Number contained in an odd number of sets - c++

I have a homework problem which i can solve only in O(max(F)*N) ( N is about 10^5 and F is 10^9) complexity, and i hope you could help me. I am given N sets of 4 integer numbers (named S, F, a and b); Each set of 4 numbers describe a set of numbers in this way: The first a successive numbers, starting from S included are in the set. The next b successive numbers are not, and then the next a numbers are, repeating this until you reach the superior limit, F. For example for S=5;F=50;a=1;b=19 the set contains (5,25,45); S=1;F=10;a=2;b=1 the set contains (1,2,4,5,7,8,10);
I need to find the integer which is contained in an odd number of sets. It is guaranteed that for the given test there is ONLY 1 number which respects this condition.
I tried to go trough every number between min(S) and max(F) and check in how many number of sets this number is included, and if it is included in an odd number of sets, then this is the answer. As i said, in this way I get an O (F*N) which is too much, and I have no other idea how could I see if a number is in a odd number of sets.
If you could help me I would be really grateful. Thank you in advance and sorry for my bad English and explanation!

Hint
I would be tempted to use bisection.
Choose a value x, then count how many numbers<=x are present in all the sets.
If this is odd then the answer is <=x, otherwise >x.
This should take time O(Nlog(F))
Alternative explanation
Suppose we have sets
[S=1,F=8,a=2,b=1]->(1,2,4,5,7,8)
[S=1,F=7,a=1,b=0]->(1,2,3,4,5,6,7)
[S=6,F=8,a=1,b=1]->(6,8)
Then we can table:
N(y) = number of times y is included in a set,
C(z) = sum(N(y) for y in range(1,z)) % 2
y N(y) C(z)
1 2 0
2 2 0
3 1 1
4 2 1
5 2 1
6 2 1
7 2 1
8 2 1
And then we use bisection to find the first place where C(z) becomes 1.

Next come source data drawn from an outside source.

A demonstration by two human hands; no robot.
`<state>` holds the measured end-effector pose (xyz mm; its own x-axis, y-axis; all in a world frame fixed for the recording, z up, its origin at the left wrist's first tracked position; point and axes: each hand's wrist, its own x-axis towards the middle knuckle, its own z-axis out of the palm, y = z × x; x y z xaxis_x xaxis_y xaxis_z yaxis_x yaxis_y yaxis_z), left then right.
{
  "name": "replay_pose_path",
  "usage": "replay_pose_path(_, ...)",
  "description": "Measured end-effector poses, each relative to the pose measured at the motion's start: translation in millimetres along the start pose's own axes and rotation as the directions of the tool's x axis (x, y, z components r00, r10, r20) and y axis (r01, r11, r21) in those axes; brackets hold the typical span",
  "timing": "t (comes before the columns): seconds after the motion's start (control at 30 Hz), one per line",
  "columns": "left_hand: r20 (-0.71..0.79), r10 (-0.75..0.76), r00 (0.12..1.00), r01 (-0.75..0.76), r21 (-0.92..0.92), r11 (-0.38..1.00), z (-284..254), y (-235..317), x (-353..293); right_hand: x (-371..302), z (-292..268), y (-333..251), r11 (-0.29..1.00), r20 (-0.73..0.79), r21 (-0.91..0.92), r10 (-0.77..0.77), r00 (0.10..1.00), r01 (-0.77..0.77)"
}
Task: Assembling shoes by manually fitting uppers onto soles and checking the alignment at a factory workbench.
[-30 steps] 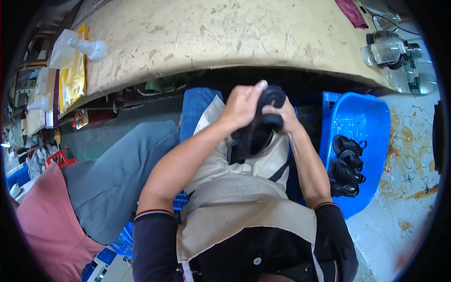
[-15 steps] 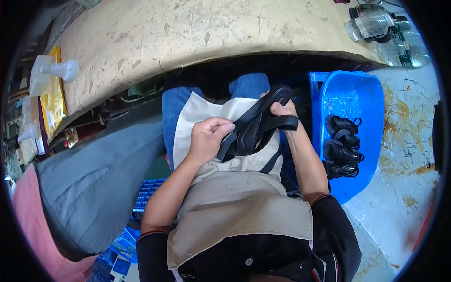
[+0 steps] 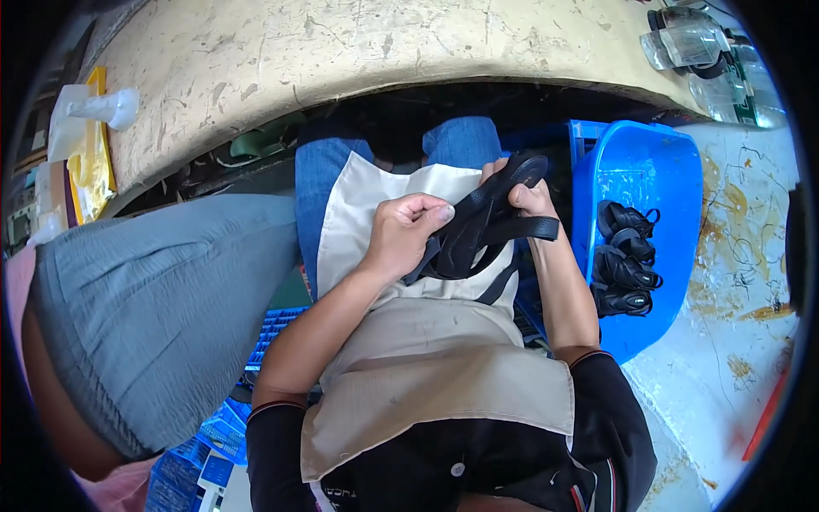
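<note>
A black strappy sandal [image 3: 465, 247] is held over the pale apron [image 3: 341, 226] on my lap. My right hand [image 3: 531, 201] grips it near its far end, with the thumb on top and other fingers beneath. My left hand [image 3: 408, 229] is closed in a pinch at the sandal's left side, thumb against forefinger, on one of its straps. A wide strap loops out to the right, past my right wrist. Just what lies between the left fingertips is partly hidden.
To my right stands a blue plastic bin [image 3: 636, 158] with several black sandals [image 3: 625, 269]. A worn worktable [image 3: 341, 47] curves across the front, with a white plastic bottle [image 3: 107, 109] at left and clear bottles [image 3: 687, 44] at right. A person in grey trousers [image 3: 171, 299] is close on my left.
Both hands and the sandal have shifted slightly right, still gripping it. The person in grey at my left has changed position, and the whole view has moved a little.
</note>
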<state>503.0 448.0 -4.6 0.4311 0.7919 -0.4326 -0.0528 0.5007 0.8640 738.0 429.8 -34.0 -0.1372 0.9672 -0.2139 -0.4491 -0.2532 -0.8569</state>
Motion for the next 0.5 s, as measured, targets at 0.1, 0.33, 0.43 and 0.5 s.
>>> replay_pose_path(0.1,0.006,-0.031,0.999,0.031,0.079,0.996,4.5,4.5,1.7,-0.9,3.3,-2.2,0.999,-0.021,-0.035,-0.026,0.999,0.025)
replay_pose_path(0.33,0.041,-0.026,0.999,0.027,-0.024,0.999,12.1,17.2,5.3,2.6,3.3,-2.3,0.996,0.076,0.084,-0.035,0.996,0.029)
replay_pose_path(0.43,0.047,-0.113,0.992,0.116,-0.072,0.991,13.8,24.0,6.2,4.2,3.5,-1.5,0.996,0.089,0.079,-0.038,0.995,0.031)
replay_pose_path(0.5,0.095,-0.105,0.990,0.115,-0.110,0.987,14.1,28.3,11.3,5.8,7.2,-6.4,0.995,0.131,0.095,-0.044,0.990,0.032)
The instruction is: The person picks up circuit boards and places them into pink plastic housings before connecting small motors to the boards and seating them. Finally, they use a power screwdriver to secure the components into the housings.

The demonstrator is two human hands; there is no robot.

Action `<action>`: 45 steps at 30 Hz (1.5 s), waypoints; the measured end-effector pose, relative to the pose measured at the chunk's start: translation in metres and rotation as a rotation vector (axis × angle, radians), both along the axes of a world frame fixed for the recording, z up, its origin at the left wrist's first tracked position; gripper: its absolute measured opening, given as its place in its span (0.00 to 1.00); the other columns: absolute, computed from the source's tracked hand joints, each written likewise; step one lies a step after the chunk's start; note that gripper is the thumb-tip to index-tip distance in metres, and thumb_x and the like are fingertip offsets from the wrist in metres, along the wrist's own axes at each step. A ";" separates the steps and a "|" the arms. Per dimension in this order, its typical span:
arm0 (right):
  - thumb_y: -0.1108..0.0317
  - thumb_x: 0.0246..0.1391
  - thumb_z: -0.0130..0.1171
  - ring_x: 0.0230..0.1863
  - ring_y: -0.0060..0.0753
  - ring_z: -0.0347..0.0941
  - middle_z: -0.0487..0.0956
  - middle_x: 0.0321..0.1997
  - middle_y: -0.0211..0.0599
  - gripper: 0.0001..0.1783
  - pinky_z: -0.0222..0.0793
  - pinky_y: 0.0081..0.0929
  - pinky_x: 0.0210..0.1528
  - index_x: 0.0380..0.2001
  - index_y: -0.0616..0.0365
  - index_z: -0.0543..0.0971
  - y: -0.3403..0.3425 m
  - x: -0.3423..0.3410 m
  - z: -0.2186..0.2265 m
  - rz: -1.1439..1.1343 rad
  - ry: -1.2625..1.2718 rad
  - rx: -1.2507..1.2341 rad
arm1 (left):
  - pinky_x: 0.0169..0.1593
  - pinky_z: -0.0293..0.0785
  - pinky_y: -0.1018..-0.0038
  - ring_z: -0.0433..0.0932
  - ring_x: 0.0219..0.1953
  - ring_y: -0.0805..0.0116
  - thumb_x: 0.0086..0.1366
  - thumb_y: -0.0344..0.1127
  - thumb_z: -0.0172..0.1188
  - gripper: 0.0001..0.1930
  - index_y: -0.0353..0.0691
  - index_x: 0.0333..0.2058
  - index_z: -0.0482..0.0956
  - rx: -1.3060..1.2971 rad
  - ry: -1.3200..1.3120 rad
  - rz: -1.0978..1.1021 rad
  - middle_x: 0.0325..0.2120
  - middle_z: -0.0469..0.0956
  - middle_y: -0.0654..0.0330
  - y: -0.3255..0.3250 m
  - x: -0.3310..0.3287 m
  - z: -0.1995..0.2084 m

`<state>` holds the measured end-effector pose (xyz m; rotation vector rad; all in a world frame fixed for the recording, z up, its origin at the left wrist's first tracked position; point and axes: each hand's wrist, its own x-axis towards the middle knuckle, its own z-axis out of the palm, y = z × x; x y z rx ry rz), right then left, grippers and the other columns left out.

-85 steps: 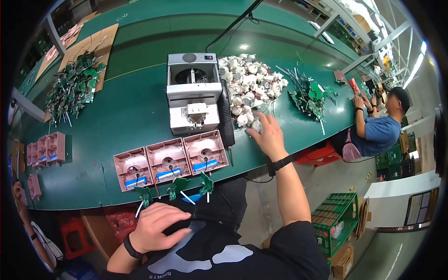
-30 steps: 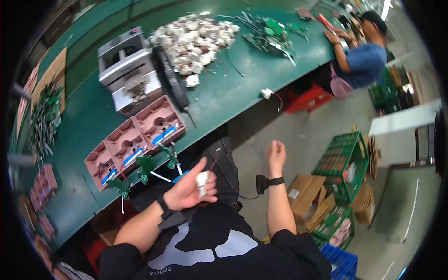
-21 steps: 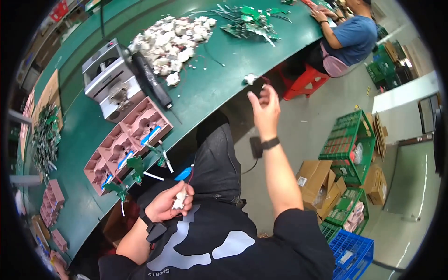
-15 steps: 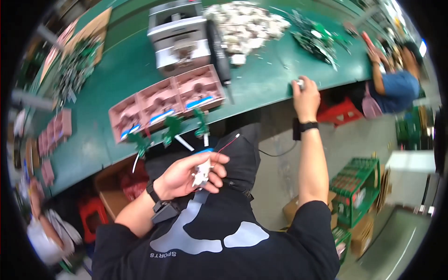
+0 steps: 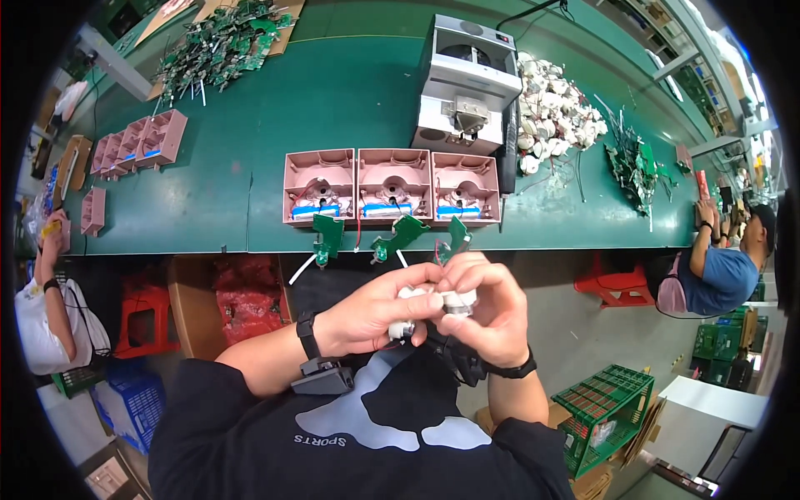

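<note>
My left hand [image 5: 379, 308] and my right hand [image 5: 493, 315] meet in front of my chest. Fingers of the left are closed around small white plastic parts [image 5: 401, 330], one showing a dark end. Between the fingertips of the right is a round white part with a silvery metal band [image 5: 457, 305], pressed close to the left fingers. Just beyond the hands, three pink plastic housings [image 5: 393, 158] stand in a row, each with a blue strip inside. Green circuit boards [image 5: 330, 236] with white leads hang at their near side, over the table edge.
A grey-white machine [image 5: 467, 75] stands behind the housings. To its right lie a heap of white parts [image 5: 554, 117] and a bundle of green boards [image 5: 635, 167]. More pink housings [image 5: 162, 137] sit left, below a pile of boards [image 5: 217, 50]. A co-worker [image 5: 717, 271] sits at the right.
My right hand has come back from the table's right side to meet the left, bringing a white part. My view has turned, so the housings appear straight ahead.
</note>
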<state>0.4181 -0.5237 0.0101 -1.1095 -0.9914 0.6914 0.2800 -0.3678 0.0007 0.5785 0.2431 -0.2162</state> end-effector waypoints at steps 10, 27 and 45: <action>0.80 0.52 0.66 0.44 0.39 0.78 0.82 0.36 0.41 0.16 0.73 0.38 0.53 0.45 0.62 0.78 0.010 -0.020 0.041 -0.124 -0.013 -0.286 | 0.32 0.73 0.80 0.79 0.32 0.79 0.74 0.40 0.62 0.15 0.35 0.51 0.83 0.475 -0.122 -0.032 0.30 0.80 0.65 0.017 -0.010 0.019; 0.64 0.44 0.81 0.47 0.36 0.79 0.81 0.46 0.34 0.24 0.78 0.37 0.48 0.46 0.55 0.84 0.019 -0.013 0.026 -0.468 -1.064 -0.036 | 0.33 0.76 0.76 0.79 0.29 0.76 0.79 0.44 0.53 0.21 0.31 0.54 0.82 0.407 -0.008 0.084 0.31 0.83 0.60 0.024 -0.002 0.021; 0.85 0.58 0.62 0.30 0.34 0.84 0.85 0.32 0.43 0.05 0.79 0.24 0.35 0.36 0.68 0.84 0.035 0.065 0.024 -0.257 -0.717 -0.368 | 0.33 0.73 0.79 0.76 0.27 0.77 0.81 0.45 0.51 0.17 0.36 0.41 0.80 0.204 0.064 -0.207 0.27 0.77 0.65 0.022 -0.021 -0.033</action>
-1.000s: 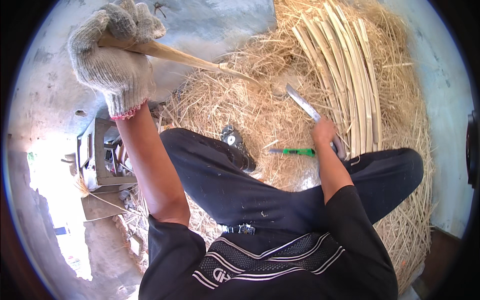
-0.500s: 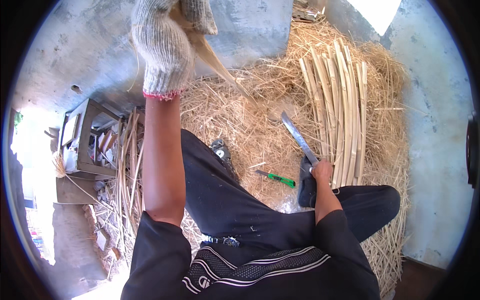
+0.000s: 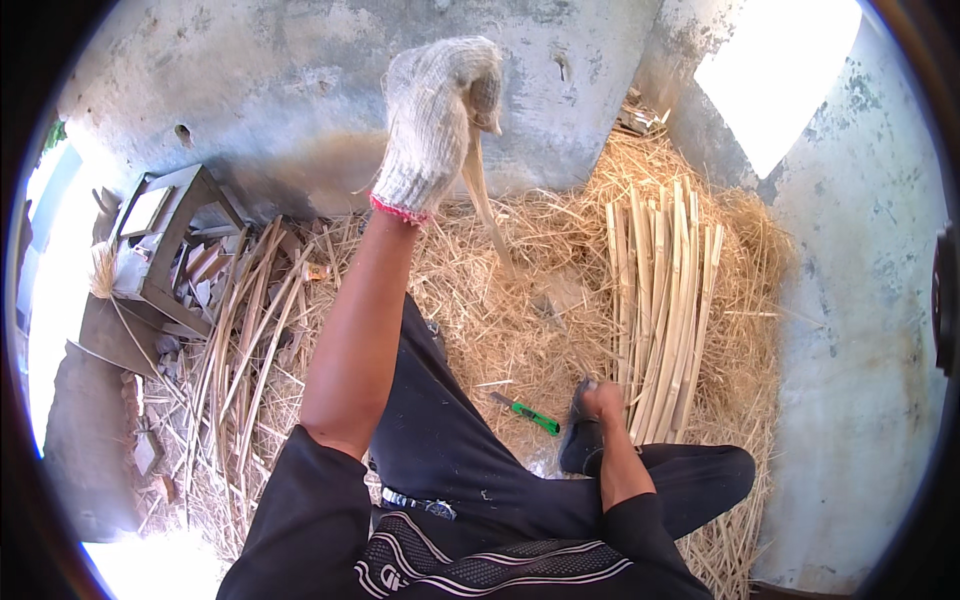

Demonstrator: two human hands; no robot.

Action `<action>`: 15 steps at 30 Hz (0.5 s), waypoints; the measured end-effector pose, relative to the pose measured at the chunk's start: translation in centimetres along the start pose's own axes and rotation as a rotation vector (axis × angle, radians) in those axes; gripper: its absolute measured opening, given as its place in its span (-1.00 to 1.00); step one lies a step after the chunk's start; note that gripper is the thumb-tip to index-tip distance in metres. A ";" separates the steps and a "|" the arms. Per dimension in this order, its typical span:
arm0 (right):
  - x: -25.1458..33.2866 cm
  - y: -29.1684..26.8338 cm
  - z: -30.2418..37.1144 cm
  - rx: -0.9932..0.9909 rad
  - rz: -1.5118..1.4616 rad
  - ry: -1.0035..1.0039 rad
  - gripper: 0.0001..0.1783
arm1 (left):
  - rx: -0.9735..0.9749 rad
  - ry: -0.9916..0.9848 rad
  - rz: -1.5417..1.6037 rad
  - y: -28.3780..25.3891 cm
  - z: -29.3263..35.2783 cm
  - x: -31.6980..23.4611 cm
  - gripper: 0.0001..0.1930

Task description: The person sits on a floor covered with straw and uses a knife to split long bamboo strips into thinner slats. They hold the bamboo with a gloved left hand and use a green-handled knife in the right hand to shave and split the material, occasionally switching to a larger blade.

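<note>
A whitish knit glove with a red cuff covers my left hand, raised high in front of the wall. Its fingers are closed round a thin pale strip of split bamboo, which hangs down toward the straw. My bare right hand is low, beside my dark shoe, closed on the handle of a long-bladed knife. The blade points away and toward the left, blurred against the straw. A green utility knife lies on the ground left of the shoe.
A bundle of long bamboo strips lies right of centre on heaped straw and shavings. More loose strips lean by a wooden frame at left. Grey walls enclose the far and right sides.
My left hand has moved rightward with the strip, which now hangs more steeply. My right hand keeps the knife low; its blade shows less clearly. The whole view has shifted upward.
</note>
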State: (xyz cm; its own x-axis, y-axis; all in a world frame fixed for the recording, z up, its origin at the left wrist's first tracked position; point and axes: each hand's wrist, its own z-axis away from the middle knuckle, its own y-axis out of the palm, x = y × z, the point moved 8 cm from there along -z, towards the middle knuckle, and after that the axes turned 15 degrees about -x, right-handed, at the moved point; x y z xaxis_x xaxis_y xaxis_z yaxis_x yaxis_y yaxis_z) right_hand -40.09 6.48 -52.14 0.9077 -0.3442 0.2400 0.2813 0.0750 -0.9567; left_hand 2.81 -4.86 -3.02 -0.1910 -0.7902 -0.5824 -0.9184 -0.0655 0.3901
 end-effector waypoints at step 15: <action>28.6 -21.8 13.6 -0.202 -0.726 -0.353 -0.48 | -0.078 0.043 -0.197 -1.0 -1.6 -1.6 -0.71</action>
State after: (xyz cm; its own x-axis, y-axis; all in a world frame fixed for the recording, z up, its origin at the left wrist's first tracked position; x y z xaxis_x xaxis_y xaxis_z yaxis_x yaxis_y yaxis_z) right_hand -15.97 7.73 -22.17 0.5760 0.0742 0.8141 0.8037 -0.2332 -0.5474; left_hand 4.55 -4.53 -1.32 0.0066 -0.7826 -0.6224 -0.9066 -0.2673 0.3264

Seems like it'd be useful to find a way to perform set operations, particularly intersection, on these sets without having to generate the actual sets. If you could do that, the intersection of all these sets in the test should leave you with just one number. Leaving the a and b part aside, it's easy to see how you'd take the intersection of two sets that include all integers between S and F: the intersection is just the set with S=max(S1, S2) and F=min(F1, F2).
That gives you a starting point; now you have to figure out how to create the intersection of two sets consider a and b.

XOR to the rescue.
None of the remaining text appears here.